Friday, October 23, 2020

The Freeze and the Thaw

It was a chilly one, this October morning. Cold and cozy days are my most favorite kind, and I loved walking amidst the still-frozen beauties of Nature, noticing the grace and poise with which they crystallized themselves in the morning frost. As I walked and snapped photos with my phone I was listening to a podcast called "Unlocking Us" by Brene Brown. In this particular episode Brene interviewed twins, Emily and Amelia Nagoski, about their important psychological studies of emotions and burnout. (Their book, Burnout, is amazing by the way, and I highly recommend it). 

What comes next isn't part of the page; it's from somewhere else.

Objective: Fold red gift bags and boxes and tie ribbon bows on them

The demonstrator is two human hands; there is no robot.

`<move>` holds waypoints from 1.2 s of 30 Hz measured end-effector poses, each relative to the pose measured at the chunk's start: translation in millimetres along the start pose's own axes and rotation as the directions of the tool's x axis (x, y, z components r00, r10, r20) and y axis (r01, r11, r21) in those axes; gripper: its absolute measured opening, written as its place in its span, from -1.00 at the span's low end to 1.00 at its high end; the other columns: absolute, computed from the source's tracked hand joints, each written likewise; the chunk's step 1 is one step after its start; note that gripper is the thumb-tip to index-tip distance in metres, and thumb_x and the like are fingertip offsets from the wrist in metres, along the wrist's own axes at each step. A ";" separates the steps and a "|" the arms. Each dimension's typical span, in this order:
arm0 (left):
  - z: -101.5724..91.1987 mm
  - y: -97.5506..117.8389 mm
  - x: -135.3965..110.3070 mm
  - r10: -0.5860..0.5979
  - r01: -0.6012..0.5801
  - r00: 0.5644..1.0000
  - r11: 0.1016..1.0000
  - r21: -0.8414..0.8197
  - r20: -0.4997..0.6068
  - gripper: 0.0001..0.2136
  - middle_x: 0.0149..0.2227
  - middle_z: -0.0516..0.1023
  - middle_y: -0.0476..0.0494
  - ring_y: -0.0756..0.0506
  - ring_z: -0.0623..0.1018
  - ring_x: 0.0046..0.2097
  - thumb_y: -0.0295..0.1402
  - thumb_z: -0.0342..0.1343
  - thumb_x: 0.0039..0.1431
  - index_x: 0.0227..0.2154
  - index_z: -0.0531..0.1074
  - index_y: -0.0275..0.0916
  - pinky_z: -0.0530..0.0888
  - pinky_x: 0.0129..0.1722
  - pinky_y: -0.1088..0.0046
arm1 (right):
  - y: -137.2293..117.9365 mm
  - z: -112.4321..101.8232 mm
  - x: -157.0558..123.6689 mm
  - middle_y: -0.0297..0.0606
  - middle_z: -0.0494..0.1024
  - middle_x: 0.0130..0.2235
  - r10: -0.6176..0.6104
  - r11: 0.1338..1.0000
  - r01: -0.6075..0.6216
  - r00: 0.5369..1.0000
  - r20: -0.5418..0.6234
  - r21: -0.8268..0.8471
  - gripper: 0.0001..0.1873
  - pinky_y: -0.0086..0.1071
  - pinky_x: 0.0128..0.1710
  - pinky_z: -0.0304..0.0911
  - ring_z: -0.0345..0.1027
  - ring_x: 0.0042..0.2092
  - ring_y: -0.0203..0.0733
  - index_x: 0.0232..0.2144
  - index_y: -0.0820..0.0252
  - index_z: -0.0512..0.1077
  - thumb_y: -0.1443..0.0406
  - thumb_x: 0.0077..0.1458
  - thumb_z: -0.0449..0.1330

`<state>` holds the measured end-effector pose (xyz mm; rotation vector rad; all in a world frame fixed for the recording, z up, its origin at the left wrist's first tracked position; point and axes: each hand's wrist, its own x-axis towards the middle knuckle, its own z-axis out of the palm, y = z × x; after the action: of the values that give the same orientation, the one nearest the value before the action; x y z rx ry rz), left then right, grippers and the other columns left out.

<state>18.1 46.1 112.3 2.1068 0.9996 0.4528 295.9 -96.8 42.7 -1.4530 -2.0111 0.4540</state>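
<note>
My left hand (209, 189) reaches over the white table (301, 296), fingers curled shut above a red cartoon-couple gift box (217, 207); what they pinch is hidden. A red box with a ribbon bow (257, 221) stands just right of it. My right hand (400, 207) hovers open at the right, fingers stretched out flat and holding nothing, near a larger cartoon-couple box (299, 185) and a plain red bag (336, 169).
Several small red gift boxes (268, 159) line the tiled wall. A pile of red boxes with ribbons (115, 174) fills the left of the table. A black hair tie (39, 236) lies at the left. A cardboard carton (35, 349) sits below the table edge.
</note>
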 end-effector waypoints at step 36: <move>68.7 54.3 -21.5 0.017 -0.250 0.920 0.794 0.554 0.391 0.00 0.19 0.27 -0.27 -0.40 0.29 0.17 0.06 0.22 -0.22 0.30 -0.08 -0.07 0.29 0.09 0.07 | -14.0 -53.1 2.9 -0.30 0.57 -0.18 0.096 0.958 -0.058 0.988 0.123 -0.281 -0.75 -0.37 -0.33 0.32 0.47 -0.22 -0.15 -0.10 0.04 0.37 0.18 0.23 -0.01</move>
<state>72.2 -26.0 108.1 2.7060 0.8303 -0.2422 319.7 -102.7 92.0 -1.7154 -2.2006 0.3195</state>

So I was walking and listening, observing and considering their words, and I was just so struck by the frozen natural world around me. I noticed the most delicate branches, stems, leaves, and flowers glistening in their frozen coverings of ice. They were quiet, seemingly peaceful in their frozen forms, and yet I realized that this patience I was witnessing in nature arose from a sense of non-attachment to this particular state of being. 

Underneath the hard glittering shell of ice these plants were still very much alive. They were pliable and soft; even warm beneath the freezing ice blanket. They just allowed the ice to be there on top of them, weighing them down in some cases, holding them rigid in others. They just allowed. They seemed to realize that there was nothing to be done here but to simply be in this experience. This too, like all else, is transient. Freezes freeze; that's what they are supposed to do. The attachment to whether the freeze is good or bad, seasonal or untimely...this is what causes suffering. All things hold the inevitability of change. Our human bodies, our cities, the Earth--change is happening, and it is supposed to happen. 

I felt comforted and awed by these delicate forms of nature today, for they reflected such an important truth to me. We are all, of course, made of the same magical goodies--just represented in different forms.

May you freeze and thaw, bend and break, be challenged and supported, and remember the nature that you are.